VA launches a healthcare data mapping project

The VA's Salt Lake City hospital will host the pilot program.

The VA's Salt Lake City hospital will host the pilot program. Veterans Affairs

The open source dictionary is key to developing a joint health record with the Pentagon.

The Veterans Affairs Department has kicked off a pilot project to map the data in its Veterans Health Information Systems and Technology Architecture (VistA) to a new open healthcare data dictionary developed by 3M Company.

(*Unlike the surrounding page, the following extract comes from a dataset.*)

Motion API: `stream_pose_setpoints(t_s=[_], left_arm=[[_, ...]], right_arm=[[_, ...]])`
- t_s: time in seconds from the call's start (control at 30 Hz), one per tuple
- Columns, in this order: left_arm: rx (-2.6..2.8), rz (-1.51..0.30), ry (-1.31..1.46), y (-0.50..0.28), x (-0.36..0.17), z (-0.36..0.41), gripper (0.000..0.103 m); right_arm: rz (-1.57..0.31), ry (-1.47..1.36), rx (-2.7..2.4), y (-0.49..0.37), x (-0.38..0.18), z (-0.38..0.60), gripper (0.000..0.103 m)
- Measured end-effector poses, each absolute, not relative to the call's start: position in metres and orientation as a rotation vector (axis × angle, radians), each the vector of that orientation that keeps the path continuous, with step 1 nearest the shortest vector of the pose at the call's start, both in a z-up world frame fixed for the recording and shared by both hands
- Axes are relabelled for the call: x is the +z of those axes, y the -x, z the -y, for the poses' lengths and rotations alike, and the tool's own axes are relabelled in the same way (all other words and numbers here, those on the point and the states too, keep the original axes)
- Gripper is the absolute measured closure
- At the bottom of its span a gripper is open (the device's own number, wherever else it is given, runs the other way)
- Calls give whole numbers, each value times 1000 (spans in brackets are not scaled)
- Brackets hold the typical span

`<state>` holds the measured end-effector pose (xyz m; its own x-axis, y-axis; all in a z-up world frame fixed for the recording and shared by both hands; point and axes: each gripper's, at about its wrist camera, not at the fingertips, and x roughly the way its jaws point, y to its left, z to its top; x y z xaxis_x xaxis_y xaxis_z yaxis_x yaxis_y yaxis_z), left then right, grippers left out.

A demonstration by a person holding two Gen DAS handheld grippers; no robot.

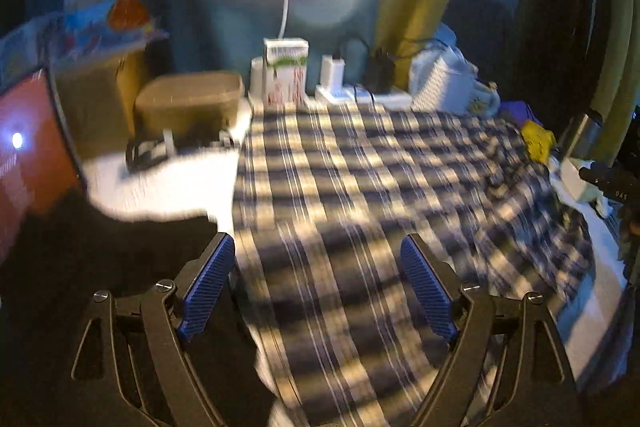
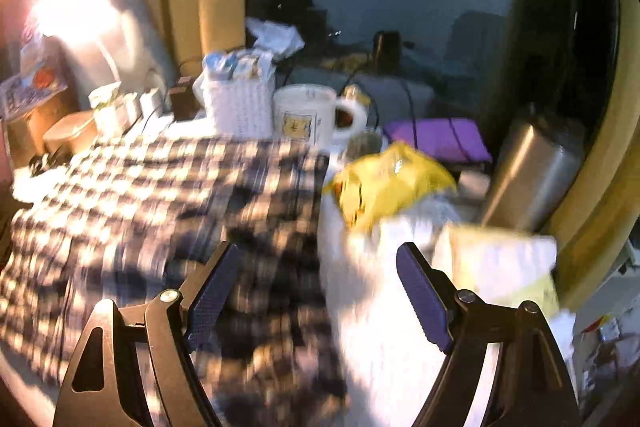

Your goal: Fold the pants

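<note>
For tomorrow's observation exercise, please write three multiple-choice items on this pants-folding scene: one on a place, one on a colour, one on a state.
1. Where does the yellow bag lie?
A. On top of the plaid pants
B. Beside the plaid pants, in front of the white mug
C. Inside the white basket

2. What colour are the left gripper's pads?
A. Red
B. Green
C. Blue

3. How does the right gripper stand?
A. Open, holding nothing
B. Shut on the pants
C. Shut on the mug

Answers:
1 B, the bag sits off the cloth's edge, nearer than the mug.
2 C, both ribbed pads are blue.
3 A, the jaws are wide apart and nothing is pinched.
</note>
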<state>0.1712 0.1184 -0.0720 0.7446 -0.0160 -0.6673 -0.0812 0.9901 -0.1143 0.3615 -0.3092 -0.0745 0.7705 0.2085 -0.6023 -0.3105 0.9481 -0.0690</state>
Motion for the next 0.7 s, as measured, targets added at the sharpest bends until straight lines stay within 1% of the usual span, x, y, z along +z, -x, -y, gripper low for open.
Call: stream_pose_setpoints(t_s=[0.03, 0.07, 0.1, 0.17, 0.33, 0.4, 0.43, 0.47, 0.5, 0.53, 0.57, 0.6, 0.7], left_arm=[[37, -736, 149, -164, -76, -116, 18], [34, -747, 163, -156, -81, -113, 18], [34, -755, 176, -150, -84, -112, 18], [30, -770, 198, -139, -92, -110, 18], [12, -804, 232, -113, -108, -102, 18], [-2, -815, 245, -104, -112, -99, 15], [-5, -822, 241, -101, -115, -97, 13], [-5, -831, 233, -97, -118, -95, 13], [-8, -847, 224, -95, -121, -92, 13], [-8, -863, 216, -93, -125, -90, 13], [1, -890, 210, -92, -129, -89, 13], [10, -908, 210, -91, -133, -88, 13], [5, -901, 182, -87, -134, -83, 13]], right_arm=[[-644, 174, 294, -355, -80, 311, 21], [-656, 184, 306, -350, -85, 311, 24], [-673, 199, 320, -345, -91, 310, 31], [-712, 211, 333, -339, -105, 311, 36], [-821, 132, 336, -338, -138, 321, 36], [-833, 137, 325, -333, -143, 319, 36], [-824, 146, 321, -329, -142, 317, 38], [-813, 153, 318, -327, -141, 316, 51], [-813, 158, 317, -326, -141, 315, 59], [-817, 160, 316, -326, -142, 315, 62], [-814, 167, 312, -324, -141, 313, 69], [-809, 175, 311, -321, -141, 312, 72], [-782, 194, 302, -311, -134, 310, 74]])
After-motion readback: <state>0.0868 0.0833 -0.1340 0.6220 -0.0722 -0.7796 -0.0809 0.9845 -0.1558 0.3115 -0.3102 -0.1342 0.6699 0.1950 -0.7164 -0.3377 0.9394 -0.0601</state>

VA Chief Information Officer Roger Baker told reporters in March that VA and the Defense Department plan to use a common data dictionary as a key component of the integrated electronic health record the two departments will share. Initial deployment of the iEHR is scheduled for 2014.

In a request for information posted on the Federal Business Opportunities website last week, VA said it was looking for a contractor to help it map or convert VistA data elements at its Salt Lake City hospital to 3M Company’s open-source Health Data Dictionary.

VistA includes a computerized patient record system and 130 other clinical, financial, and administrative packages, of which approximately 80 contain variable numbers of clinical VistA data elements. VA said some of the packages contain standardized data elements, but most contain data that is either locally customized or completely created at local sites.

VA said it will provide the contractor selected for the Salt Lake City work with an extract of that hospital’s VistA data elements. The contractor is expected to determine which VistA files, fields and data elements in the extract are clinical in nature and eligible for mapping to the open source dictionary and describe those findings in a report.

The VistA Mapping Analysis Report will explain, for example, which files should be mapped, such as a hemoglobin test report in a clinical file, as well as those that should not be mapped.

The contractor is expected to map 6,000 clinical files to standard medical databases contained in the open source Health Data Dictionary. The department wants a complete analysis within 40 days of contract award.

3M said its Health Data Dictionary contains over 36 million clinical terms, concepts and elements.